> YOUR GOAL
Begin at the line with "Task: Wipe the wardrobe" and return each line through the final one of the listing below, exactly as written.

_ _ _

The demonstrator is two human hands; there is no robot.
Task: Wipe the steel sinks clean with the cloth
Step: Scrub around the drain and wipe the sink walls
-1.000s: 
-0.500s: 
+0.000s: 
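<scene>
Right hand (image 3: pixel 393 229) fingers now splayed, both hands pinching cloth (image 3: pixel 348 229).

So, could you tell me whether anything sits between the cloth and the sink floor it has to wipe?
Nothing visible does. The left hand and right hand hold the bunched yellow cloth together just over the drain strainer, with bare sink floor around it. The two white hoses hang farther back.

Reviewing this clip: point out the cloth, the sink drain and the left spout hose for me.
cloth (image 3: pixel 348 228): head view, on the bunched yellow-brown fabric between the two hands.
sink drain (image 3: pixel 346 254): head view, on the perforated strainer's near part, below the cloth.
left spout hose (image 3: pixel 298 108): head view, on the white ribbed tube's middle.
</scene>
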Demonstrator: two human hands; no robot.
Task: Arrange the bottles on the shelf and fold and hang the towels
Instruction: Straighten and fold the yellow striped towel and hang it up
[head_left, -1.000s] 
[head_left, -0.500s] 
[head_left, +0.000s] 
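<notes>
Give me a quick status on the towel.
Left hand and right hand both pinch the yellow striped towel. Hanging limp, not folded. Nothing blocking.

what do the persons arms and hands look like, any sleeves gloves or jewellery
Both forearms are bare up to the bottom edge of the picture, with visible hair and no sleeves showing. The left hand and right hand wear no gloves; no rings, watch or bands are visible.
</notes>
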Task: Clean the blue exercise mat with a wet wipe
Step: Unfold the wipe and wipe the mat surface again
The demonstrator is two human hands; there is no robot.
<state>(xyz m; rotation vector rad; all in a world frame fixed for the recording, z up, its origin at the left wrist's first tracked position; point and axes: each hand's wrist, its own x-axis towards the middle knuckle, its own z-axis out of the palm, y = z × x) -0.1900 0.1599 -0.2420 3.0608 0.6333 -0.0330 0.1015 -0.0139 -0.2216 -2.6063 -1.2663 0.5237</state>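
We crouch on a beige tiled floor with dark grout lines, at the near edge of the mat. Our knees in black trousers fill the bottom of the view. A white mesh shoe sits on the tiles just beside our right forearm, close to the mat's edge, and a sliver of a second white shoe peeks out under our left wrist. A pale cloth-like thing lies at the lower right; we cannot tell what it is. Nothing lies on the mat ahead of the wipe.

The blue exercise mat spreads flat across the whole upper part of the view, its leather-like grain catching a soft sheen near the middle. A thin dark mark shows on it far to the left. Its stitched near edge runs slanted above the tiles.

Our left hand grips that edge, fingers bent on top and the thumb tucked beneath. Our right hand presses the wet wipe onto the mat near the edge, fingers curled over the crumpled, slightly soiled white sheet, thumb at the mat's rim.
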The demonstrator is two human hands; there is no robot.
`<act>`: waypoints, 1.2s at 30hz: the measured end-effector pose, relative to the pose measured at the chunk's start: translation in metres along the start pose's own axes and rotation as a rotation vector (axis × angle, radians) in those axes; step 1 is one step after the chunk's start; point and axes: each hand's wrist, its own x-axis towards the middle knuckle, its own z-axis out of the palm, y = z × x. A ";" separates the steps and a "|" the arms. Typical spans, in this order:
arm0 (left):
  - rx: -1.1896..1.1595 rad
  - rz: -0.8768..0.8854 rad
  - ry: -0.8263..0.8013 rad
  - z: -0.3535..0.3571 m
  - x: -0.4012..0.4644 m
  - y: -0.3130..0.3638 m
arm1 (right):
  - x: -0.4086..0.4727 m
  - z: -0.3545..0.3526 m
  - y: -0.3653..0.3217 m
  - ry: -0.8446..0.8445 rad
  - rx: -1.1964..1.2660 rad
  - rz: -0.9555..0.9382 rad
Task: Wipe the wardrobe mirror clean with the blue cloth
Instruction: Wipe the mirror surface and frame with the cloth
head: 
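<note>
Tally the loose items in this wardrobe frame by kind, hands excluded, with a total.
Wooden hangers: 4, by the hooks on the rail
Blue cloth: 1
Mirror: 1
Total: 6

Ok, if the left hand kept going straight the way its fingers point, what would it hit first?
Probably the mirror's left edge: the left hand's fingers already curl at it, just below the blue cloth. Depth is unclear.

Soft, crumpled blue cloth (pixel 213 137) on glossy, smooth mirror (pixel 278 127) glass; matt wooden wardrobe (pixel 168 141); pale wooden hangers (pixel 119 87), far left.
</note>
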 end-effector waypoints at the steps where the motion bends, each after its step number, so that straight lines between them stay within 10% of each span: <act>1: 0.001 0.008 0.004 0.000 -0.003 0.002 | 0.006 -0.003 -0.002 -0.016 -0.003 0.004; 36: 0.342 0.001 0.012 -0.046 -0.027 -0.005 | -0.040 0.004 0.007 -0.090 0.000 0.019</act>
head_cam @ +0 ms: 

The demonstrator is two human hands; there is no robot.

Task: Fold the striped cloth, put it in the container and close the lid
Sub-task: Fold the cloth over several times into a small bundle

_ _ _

> OUTPUT
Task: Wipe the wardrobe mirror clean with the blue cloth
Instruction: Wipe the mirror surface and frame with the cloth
head: 
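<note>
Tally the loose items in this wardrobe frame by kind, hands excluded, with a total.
Wooden hangers: 4, by the hooks on the rail
Blue cloth: 1
Mirror: 1
Total: 6

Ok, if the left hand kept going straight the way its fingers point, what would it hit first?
Probably the mirror's left edge: the left hand's fingers already curl at it, just below the blue cloth. Depth is unclear.

Soft, crumpled blue cloth (pixel 213 137) on glossy, smooth mirror (pixel 278 127) glass; matt wooden wardrobe (pixel 168 141); pale wooden hangers (pixel 119 87), far left.
</note>
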 end-effector waypoints at the steps where the motion bends, each after its step number, so that straight lines between them stay within 10% of each span: <act>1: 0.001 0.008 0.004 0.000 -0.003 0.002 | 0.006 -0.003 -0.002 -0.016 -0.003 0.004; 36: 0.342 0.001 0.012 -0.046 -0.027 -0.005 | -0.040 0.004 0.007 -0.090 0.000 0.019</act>
head_cam @ +0 ms: 

The demonstrator is two human hands; there is no robot.

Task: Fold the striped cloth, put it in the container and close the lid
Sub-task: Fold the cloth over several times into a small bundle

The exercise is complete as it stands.